In order to test the new functionality we will do a very simple test:

We will launch Solr in the SolrCloud mode,
We will index a few documents,
We will make the backup using the new API,
We will index another few documents,
Finally we will try to restore the backup done in step 3

Let’s start.

Starting Solr

To start Solr in SolrCloud mode, we’ve used the bin/solr script and we’ve used the following command:

bin/solr -e cloud

For the purpose of the tests we need a single SolrCloud instance, with a single, empty collection (we will use the gettingstarted one provided with Solr) and a single shard.

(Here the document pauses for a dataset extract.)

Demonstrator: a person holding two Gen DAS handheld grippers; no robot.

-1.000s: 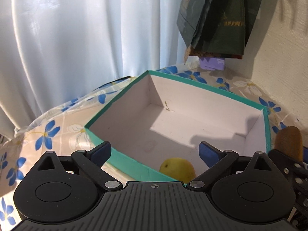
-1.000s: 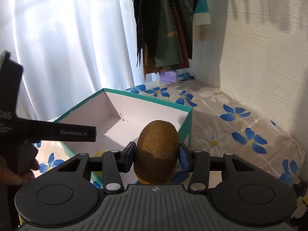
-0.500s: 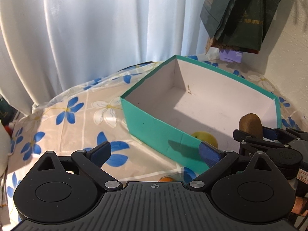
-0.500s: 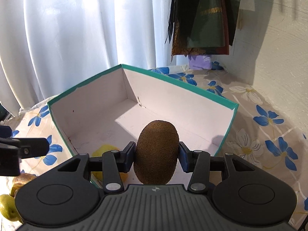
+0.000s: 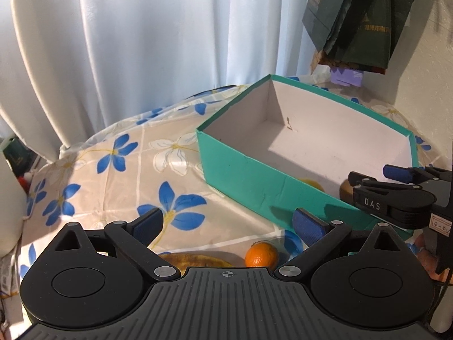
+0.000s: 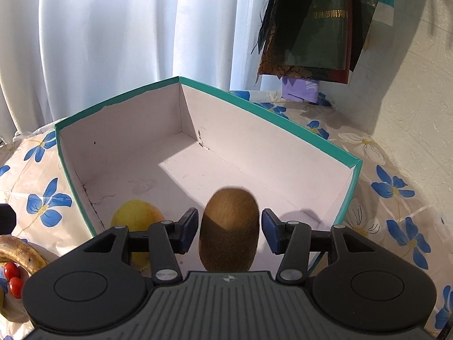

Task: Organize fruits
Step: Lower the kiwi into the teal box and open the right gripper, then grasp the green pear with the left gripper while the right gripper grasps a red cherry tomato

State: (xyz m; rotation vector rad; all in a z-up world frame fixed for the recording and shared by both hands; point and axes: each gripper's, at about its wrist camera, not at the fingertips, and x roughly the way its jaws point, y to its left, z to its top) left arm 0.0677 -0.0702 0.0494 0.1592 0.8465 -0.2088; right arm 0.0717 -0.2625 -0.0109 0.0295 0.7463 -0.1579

Our cluster topology looked as follows:

Data indexation

Indexing data is as simple as starting Solr. Because we are using the example gettingstarted collection we can send documents without defined structure and Solr will adjust the schema.xml to what we need. So, for the purpose of the tests we will index two documents using the following command:

curl 'localhost:8983/solr/gettingstarted/update?commit=true' -H 'Content-type:application/xml' --data-binary '
<add>
 <doc>
  <field name="id">1</field>
  <field name="name">Test document 1</field>
 </doc>
 <doc>
  <field name="id">2</field>
  <field name="name">Test document 2</field>
 </doc>
</add>'

Backup

Making a backup is again very simple. We just need to run the following command:

curl 'http://localhost:8983/solr/gettingstarted/replication?command=backup&name=test&location=/Users/gro/backup/'

The above command tells Solr, that we want to make a backup of our collection called snapshot.test (Solr will add the value of the name parameter to the snapshot. prefix). The backup itself, will be created in the collection data directory by default – this is when we will not provide the desired directory using the location parameter. In our example, we’ve provided that parameter and use an absolute path to tell Solr where the backup should be placed.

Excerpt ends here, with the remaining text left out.